The lady I spoke with and who gave me the results wasn’t a genetic counselor and couldn’t tell me what Klinefelter syndrome meant for my son. That was maybe the 2nd worst thing that could have happened at that point (we will get to the worst thing later in the story). The person who calls to give a diagnosis should be someone who can talk to you at length and give you knowledgeable information and answer any questions. So without knowing anything but a name I couldn’t spell, I went to Google. My heart had dropped earlier, but after googling 47 XXY, it had sunk to my feet. The first thing I saw was, “Are XXY male or female?” Then, the word “infertile” kept showing up. And directly from the NIH rare diseases website, I read, “People with 47, XXY are at an increased risk of developing diabetes, metabolic syndrome, osteoporosis, cardiovascular diseases, autoimmune disorders, and certain mental health problems. Regular screening for these health problems is suggested.”

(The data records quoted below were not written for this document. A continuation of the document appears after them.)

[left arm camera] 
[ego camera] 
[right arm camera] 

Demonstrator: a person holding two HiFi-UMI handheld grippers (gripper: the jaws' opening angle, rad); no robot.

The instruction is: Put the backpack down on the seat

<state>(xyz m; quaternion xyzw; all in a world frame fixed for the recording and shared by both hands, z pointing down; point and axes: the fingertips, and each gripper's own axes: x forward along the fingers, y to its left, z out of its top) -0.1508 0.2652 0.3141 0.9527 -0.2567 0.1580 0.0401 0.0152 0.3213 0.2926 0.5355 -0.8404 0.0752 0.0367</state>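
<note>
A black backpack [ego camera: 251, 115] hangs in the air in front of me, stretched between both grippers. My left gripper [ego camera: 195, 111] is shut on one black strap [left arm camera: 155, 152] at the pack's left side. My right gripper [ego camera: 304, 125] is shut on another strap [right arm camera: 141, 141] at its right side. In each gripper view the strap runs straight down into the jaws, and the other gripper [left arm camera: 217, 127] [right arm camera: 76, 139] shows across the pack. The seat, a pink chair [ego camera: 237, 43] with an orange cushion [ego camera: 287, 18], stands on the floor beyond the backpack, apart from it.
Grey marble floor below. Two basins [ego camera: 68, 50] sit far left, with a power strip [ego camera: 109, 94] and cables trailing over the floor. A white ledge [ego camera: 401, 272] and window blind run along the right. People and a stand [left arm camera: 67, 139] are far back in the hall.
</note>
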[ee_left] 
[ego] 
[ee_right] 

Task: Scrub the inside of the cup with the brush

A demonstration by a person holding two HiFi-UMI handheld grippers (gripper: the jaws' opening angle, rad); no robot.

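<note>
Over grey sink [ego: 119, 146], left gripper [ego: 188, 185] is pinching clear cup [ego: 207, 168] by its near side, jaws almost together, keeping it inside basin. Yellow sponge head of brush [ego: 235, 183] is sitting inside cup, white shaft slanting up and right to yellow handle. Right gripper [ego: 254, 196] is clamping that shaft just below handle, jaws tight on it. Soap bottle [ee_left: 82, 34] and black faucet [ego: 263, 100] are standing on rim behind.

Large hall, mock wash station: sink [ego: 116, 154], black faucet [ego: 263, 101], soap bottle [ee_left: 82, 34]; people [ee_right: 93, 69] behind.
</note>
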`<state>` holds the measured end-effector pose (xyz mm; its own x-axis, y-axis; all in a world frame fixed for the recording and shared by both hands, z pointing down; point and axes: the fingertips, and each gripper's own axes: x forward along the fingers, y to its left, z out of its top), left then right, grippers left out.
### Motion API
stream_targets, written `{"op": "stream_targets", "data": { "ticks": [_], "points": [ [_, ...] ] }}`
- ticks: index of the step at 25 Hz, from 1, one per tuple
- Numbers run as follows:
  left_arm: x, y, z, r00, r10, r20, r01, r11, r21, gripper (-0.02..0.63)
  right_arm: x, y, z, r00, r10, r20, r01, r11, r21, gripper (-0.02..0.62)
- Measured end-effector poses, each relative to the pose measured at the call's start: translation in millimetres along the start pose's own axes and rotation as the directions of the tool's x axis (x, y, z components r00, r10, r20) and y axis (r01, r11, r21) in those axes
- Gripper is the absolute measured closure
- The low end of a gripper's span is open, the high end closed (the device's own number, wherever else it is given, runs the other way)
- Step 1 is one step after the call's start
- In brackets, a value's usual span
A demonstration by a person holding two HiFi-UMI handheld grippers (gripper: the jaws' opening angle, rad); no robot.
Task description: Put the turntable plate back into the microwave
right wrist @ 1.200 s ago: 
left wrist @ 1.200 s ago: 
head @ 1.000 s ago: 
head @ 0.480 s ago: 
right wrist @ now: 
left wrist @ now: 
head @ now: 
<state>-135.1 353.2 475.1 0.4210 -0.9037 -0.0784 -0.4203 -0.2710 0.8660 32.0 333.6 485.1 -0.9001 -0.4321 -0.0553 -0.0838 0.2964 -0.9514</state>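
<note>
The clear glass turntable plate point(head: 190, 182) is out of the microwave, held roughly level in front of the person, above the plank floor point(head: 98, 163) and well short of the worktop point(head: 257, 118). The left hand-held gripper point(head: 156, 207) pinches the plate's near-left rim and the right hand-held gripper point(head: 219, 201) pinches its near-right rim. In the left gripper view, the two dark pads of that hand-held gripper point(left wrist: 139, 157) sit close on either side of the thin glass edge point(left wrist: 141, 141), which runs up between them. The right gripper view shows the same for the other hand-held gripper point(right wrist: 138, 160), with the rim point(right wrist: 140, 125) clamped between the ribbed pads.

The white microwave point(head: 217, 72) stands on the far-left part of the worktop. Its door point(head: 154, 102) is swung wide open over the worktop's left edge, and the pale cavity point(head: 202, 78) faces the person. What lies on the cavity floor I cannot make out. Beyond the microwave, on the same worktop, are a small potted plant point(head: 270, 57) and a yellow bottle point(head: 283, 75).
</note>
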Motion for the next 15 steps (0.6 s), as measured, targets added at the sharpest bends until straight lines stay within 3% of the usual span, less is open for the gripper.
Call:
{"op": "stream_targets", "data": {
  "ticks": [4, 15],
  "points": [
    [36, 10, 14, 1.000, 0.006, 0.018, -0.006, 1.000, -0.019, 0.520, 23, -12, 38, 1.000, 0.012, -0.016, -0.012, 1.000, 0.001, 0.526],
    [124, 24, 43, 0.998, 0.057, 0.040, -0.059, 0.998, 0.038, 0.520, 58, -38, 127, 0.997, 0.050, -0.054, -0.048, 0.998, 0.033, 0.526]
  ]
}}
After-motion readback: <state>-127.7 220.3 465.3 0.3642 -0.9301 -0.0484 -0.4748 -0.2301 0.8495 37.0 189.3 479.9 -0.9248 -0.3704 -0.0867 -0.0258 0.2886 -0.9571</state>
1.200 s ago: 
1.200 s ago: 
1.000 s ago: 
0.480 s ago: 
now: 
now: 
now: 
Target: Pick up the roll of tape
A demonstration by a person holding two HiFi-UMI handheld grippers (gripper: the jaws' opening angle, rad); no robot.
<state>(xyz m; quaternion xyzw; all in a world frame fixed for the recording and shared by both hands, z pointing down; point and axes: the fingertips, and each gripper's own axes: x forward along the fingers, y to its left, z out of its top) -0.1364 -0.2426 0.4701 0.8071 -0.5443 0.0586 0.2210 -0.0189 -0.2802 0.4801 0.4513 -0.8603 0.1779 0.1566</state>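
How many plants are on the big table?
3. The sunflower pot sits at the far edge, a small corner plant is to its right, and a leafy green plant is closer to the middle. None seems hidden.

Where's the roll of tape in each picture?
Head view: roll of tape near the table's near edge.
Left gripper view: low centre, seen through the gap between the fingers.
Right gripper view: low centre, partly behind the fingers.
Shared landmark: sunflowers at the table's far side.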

I sobbed and sobbed. These are all scary health problems. And while my son was only 11, the thought of him not having children was devastating. I called my husband and told him what they found. We had so many questions and fears. I won’t beat around the bush, but part of it had to do with the terms we read about this syndrome, such as “intersex.” While we had known for years, there was something undiscovered about our son, and we knew he was 100% a boy and had never questioned otherwise. We were worried about this diagnosis to see doctors who would want to talk to our 11-year-old about gender identity. In this political climate, especially, we worried doctors could use his diagnosis for a political agenda.